Thursday, August 4, 2011
The fiasco of the collapsing of the Murdoch regime in US and UK makes clear the expectation of entitlement on the part of the proprietor class in the world of the Free Market (FM) and the relative triviality of the application of that term when relating to the struggle of the poorest and least powerful among us merely to stay alive and retain the most basic of the amenities of life. The ruling of UK by the coalition government, led by a cabal of Eton men who consider that their privileged status includes the right to rule, overshadows the claim of working people to a level of at least decency, and by a margin that makes us realize that their use of the term, like that of the word “elitism” is in a large part a move to disarm the word itself to prevent its being applied to them. For just as that can refer to a statement about whether the rich have a right to rule, it can merely note that Einstein was smarter than most people. And a similar comment applies to the word “entitlement”. Anyone who has any experience with seeing how the rich in college feel they are entitled to certification as superior thinkers for routine memorization without any meaningful degree of understanding must look with scorn on their complaints against those who are merely collecting belatedly on their share of the wealth that their generation has conferred on those who have profited from the fruits of their labors.
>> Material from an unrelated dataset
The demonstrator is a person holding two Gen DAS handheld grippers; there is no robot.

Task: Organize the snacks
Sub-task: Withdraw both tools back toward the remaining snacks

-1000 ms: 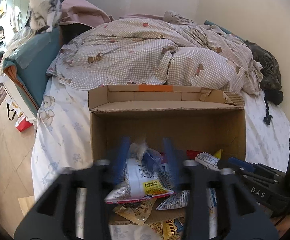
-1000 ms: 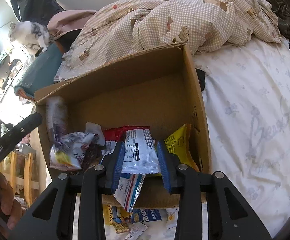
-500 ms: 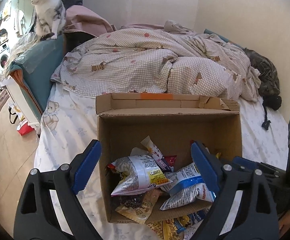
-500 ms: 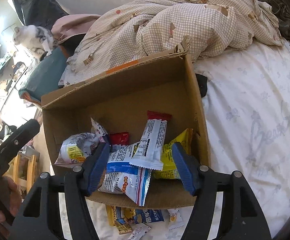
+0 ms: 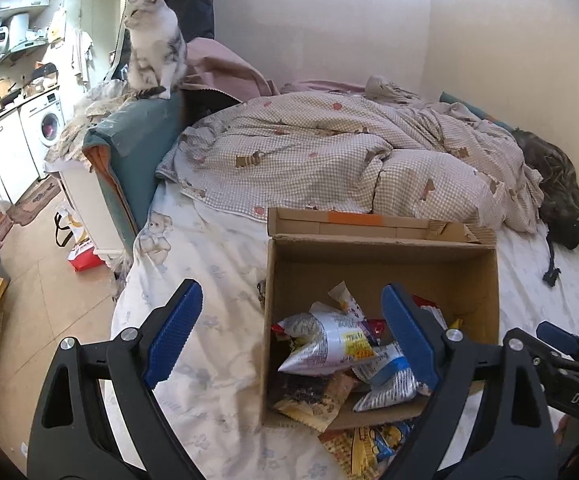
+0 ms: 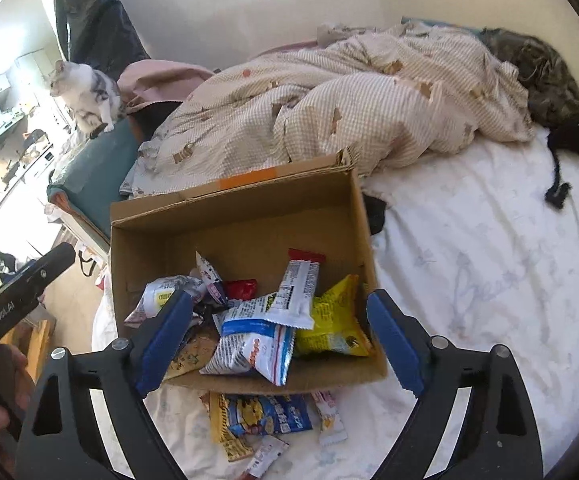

The economy, which was one of distributing a meager weal, is now so fruitful that “hot money” is plentiful in the strata of those who have never worked for a living. The growing productivity of labor in each succeeding generation creates more wealth to supply all with a comfortable living and still have plenty left to act as a spur to creativity. Indeed, it is really only those who are at most merely comfortable who are genuinely moved to that accomplishment by the promise of prosperity.